October 8, 2014 / 10:30 PM / 5 years ago

US Navy uses prototypes, in-house know-how to speed weapons work

WASHINGTON, Oct 8 (Reuters) - The U.S. Navy this month launched “AIRWorks,” an initiative modeled on Lockheed Martin Corp’s Skunk Works and Boeing Co’s Phantom Works divisions that aims to develop new weapons more quickly to meet U.S. military needs.

AIRWorks completed several projects over the past year even as it took shape. They included bulletproofing V-22 tiltrotor aircraft built by Boeing and Textron Inc for the Air Force, and adding rockets to the Fire Scout unmanned helicopter built by Northrop Grumman Corp for the Navy.

“More than anything else, for us it’s about speed and cost,” Rear Admiral Mark Darrah, chief engineer for the Navy’s Naval Air Systems Command and commander of the Naval Air Warfare Center’s aircraft division, told Reuters in an interview.

The goal is to use prototyping and the Navy’s substantial in-house know-how to develop rapid solutions for urgent military needs. Depending on the situation, the products developed could later be opened to competition by defense contractors, he said.

“We have realized over the past several years that we’ve got to find a way to go faster to develop these kind of capabilities,” he said, noting that tighter budgets made it crucial for the Navy to use its resources more effectively.

Defense Undersecretary Frank Kendall and other U.S. officials have put huge emphasis on the need for creative solutions from government and industry as they struggle to replace and upgrade aging weapons despite declining budgets.

Darrah, who will move over to head the Navy’s unmanned aircraft and missile programs at the end of October, said AIRWorks also developed affordable digital cockpits for older CH-53E heavy-lift helicopters built by Sikorsky Aircraft, a unit of United Technologies Corp.

“We believe we’re going to continue to evolve this and bring even more affordability to the fleet,” he said, noting that the AIRWorks initiative pulls together many disparate groups that were already doing rapid innovation work across the Navy.

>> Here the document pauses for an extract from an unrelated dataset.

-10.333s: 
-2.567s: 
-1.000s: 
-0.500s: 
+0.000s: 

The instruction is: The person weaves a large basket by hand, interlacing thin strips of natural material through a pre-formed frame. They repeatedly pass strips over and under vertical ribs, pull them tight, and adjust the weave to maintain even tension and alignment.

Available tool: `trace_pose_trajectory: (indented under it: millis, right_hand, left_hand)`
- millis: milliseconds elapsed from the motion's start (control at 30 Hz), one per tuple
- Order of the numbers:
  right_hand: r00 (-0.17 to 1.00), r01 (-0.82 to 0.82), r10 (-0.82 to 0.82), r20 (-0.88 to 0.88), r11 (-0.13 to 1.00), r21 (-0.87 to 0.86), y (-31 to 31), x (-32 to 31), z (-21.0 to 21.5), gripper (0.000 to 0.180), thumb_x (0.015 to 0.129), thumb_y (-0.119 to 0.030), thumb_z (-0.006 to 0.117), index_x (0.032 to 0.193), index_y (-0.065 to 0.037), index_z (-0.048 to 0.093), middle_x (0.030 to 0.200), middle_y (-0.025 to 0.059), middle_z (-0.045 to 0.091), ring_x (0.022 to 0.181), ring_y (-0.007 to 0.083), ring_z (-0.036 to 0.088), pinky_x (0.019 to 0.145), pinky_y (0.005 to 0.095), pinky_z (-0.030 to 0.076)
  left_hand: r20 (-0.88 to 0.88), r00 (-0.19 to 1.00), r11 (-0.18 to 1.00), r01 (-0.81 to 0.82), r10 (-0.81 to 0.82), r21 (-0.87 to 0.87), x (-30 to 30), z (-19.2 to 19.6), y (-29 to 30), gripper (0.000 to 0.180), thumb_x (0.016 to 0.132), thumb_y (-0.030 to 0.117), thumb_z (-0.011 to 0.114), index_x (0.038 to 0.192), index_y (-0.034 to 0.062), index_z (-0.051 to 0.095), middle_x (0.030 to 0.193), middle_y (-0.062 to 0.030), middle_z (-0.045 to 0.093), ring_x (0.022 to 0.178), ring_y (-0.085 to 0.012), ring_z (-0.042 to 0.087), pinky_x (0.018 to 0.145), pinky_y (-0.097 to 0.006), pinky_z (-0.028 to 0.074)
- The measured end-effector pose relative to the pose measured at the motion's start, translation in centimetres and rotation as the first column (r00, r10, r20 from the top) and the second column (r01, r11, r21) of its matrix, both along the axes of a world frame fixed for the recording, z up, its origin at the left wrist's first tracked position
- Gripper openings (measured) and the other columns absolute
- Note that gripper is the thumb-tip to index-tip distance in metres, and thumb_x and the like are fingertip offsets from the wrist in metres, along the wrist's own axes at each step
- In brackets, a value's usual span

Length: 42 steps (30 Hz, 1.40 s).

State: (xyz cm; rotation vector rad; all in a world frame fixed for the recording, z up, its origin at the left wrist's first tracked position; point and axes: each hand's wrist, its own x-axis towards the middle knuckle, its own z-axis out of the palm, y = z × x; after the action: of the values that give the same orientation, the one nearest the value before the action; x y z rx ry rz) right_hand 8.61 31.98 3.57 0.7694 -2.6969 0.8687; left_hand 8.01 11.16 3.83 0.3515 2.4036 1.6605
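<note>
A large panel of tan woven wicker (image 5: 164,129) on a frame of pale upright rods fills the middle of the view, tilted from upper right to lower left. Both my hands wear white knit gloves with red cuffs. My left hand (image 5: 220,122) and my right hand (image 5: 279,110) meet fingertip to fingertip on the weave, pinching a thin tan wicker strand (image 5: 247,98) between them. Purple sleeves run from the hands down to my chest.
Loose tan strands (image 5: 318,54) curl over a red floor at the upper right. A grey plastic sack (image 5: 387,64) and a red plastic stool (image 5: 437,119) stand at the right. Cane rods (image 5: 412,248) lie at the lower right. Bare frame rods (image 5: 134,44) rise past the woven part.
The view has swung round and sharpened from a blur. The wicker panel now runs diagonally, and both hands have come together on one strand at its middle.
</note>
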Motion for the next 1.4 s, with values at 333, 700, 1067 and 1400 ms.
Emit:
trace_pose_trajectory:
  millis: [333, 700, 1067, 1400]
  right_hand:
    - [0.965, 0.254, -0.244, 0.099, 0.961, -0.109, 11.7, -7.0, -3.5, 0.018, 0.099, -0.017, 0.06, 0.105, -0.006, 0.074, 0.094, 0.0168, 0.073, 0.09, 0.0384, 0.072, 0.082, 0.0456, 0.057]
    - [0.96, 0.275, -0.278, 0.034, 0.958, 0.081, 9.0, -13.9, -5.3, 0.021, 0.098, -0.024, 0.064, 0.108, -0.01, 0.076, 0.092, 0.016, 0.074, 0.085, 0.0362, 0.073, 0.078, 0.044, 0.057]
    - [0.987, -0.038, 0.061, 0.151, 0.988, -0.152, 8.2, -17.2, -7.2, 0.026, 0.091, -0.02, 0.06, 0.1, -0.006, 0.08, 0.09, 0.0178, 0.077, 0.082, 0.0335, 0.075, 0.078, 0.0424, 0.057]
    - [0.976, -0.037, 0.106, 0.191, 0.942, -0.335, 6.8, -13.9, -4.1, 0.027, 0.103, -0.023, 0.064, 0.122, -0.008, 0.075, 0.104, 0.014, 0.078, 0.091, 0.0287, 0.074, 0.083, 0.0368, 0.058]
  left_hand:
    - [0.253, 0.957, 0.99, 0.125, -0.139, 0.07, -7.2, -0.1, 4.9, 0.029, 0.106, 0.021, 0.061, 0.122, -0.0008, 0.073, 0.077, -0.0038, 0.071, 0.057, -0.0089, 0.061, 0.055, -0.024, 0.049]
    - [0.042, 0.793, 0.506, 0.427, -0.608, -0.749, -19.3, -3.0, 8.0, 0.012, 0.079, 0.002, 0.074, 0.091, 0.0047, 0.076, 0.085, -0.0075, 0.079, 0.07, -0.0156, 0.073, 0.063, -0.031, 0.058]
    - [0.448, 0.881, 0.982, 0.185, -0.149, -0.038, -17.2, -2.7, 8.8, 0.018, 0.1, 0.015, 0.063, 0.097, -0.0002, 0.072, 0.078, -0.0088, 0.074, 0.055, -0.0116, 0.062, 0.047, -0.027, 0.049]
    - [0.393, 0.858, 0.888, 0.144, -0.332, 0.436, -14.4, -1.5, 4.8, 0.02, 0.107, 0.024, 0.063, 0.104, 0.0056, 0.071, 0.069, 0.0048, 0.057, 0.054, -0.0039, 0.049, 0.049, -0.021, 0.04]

Darrah last year invited executives from the Boeing and Lockheed divisions that invent weapons to share their insights. “They gave us some great ideas on how to establish an innovative organization,” he said. “What we’re trying to instill is the same culture, and where appropriate, processes, that Skunk Works and Phantom Works use to do innovation, full integration of new technologies, and prototyping.”

Steve Justice, deputy vice president of advanced program pursuits at Lockheed’s Skunk Works, said AIRWorks would allow companies to collaborate more effectively with the Navy on how to integrate new and emerging technologies into new weapons.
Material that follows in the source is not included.